Problem statement: Find the line containing "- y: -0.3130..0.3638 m" in the records below. Copy exactly that line and each one after it, ending at the line containing "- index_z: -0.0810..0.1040", and nothing more.

=== The data ===

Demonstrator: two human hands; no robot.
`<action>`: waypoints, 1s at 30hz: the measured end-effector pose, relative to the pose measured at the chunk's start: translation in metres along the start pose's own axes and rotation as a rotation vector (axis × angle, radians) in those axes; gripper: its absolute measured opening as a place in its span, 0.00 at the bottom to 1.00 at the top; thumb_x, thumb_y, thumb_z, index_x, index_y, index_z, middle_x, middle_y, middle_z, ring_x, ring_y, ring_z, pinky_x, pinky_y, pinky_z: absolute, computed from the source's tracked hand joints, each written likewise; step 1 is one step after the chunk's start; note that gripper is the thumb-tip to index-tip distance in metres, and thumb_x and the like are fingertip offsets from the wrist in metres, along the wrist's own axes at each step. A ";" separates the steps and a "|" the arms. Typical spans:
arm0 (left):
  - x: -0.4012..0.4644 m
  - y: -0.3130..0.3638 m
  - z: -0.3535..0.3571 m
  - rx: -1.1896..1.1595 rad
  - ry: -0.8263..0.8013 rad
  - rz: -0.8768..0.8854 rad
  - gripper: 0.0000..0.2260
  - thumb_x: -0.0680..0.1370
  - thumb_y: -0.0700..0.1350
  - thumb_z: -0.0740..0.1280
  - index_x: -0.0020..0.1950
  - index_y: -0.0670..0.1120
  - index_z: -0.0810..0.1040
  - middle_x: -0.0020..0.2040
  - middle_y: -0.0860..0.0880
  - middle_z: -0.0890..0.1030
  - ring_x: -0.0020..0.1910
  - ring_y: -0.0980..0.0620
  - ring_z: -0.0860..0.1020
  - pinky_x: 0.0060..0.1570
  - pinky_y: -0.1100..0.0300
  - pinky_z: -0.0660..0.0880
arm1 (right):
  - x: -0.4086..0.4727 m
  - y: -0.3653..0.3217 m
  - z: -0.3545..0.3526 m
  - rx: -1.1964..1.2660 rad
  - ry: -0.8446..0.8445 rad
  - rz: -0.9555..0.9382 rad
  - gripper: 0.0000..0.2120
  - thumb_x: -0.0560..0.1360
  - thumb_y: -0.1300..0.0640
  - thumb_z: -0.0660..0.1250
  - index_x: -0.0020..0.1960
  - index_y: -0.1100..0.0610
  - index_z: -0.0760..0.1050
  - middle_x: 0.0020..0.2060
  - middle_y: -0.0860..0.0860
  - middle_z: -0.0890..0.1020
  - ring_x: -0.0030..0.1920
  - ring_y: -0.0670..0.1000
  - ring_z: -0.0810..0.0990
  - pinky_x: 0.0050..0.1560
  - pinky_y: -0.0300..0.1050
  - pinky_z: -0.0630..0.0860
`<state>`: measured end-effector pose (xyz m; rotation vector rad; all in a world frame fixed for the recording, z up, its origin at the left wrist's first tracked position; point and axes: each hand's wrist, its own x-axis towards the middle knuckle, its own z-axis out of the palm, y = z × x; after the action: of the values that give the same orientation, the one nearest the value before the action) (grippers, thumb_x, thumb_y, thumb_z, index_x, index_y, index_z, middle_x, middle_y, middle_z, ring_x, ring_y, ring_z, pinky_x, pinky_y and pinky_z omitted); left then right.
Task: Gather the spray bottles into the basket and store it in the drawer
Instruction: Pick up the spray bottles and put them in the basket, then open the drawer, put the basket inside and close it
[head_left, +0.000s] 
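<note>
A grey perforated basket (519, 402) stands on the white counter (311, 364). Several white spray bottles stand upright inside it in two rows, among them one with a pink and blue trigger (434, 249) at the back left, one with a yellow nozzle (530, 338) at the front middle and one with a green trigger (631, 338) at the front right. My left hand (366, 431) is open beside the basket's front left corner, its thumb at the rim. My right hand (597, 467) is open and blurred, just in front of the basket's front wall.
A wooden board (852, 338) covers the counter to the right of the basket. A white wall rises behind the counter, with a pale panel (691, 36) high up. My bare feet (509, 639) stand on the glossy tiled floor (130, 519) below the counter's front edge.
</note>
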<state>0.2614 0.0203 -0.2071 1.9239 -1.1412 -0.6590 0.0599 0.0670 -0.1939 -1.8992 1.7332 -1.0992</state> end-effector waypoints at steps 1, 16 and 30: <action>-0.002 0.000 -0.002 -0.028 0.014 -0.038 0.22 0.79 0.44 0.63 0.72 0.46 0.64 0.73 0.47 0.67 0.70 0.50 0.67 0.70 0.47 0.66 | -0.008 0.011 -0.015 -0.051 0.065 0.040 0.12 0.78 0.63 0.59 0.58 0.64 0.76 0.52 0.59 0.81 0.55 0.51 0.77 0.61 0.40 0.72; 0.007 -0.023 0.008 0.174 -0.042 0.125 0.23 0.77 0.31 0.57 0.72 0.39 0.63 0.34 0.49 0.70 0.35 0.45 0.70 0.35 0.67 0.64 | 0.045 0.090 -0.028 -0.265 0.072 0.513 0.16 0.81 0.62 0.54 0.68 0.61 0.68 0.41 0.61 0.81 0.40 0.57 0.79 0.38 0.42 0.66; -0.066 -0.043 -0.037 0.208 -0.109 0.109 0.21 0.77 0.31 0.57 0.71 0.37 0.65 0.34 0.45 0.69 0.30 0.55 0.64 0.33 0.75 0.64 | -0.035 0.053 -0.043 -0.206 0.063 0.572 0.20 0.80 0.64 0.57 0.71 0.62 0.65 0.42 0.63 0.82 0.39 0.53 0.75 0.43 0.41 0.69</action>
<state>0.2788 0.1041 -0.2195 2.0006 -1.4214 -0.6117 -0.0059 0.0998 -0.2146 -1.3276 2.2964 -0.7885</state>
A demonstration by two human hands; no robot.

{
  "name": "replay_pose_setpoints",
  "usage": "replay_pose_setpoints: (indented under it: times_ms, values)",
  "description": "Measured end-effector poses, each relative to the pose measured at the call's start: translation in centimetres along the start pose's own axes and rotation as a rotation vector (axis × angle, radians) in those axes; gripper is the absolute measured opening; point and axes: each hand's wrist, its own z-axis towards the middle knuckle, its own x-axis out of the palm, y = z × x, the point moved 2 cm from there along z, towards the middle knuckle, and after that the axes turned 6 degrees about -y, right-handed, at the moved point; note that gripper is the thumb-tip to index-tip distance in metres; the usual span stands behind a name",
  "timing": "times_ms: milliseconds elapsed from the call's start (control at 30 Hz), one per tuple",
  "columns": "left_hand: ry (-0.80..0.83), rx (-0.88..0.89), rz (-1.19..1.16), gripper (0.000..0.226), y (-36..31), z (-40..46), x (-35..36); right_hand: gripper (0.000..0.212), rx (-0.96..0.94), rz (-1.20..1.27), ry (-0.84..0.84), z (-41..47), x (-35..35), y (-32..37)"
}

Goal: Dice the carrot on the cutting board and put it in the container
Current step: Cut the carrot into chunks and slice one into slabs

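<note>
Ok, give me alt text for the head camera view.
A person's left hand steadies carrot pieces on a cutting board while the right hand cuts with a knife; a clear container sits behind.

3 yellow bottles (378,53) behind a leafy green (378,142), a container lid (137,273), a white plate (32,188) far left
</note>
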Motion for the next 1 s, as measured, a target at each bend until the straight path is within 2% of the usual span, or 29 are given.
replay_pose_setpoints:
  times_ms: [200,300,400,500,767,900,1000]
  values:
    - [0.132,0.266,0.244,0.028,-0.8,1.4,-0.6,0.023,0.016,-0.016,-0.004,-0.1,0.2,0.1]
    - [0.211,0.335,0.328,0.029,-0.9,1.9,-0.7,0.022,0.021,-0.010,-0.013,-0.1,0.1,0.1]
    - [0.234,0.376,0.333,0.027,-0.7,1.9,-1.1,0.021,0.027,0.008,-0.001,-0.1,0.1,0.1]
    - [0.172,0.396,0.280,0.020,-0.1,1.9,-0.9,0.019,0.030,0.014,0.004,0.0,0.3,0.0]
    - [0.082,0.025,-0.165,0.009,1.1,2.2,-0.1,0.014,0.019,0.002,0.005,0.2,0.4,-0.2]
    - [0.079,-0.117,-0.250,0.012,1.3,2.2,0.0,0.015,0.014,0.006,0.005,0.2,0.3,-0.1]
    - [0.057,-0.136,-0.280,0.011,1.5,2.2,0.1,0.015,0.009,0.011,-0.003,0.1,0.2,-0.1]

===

Finished exercise:
  - y: -0.3130..0.3638 m
  - z: -0.3535..0.3571 m
  - rx: -1.1896..1.1595 rad
  - ry: -0.8263..0.8013 rad
  - rz: -0.8768..0.8854 rad
  - gripper: 0.0000..0.2260
  - thumb_x: -0.0680..0.1370
  - thumb_y: -0.0700..0.1350
  - thumb_z: -0.0740..0.1280
  - index_x: -0.0020..0.1950
  - index_y: -0.0670..0.1120
  - index_z: -0.0810..0.1040

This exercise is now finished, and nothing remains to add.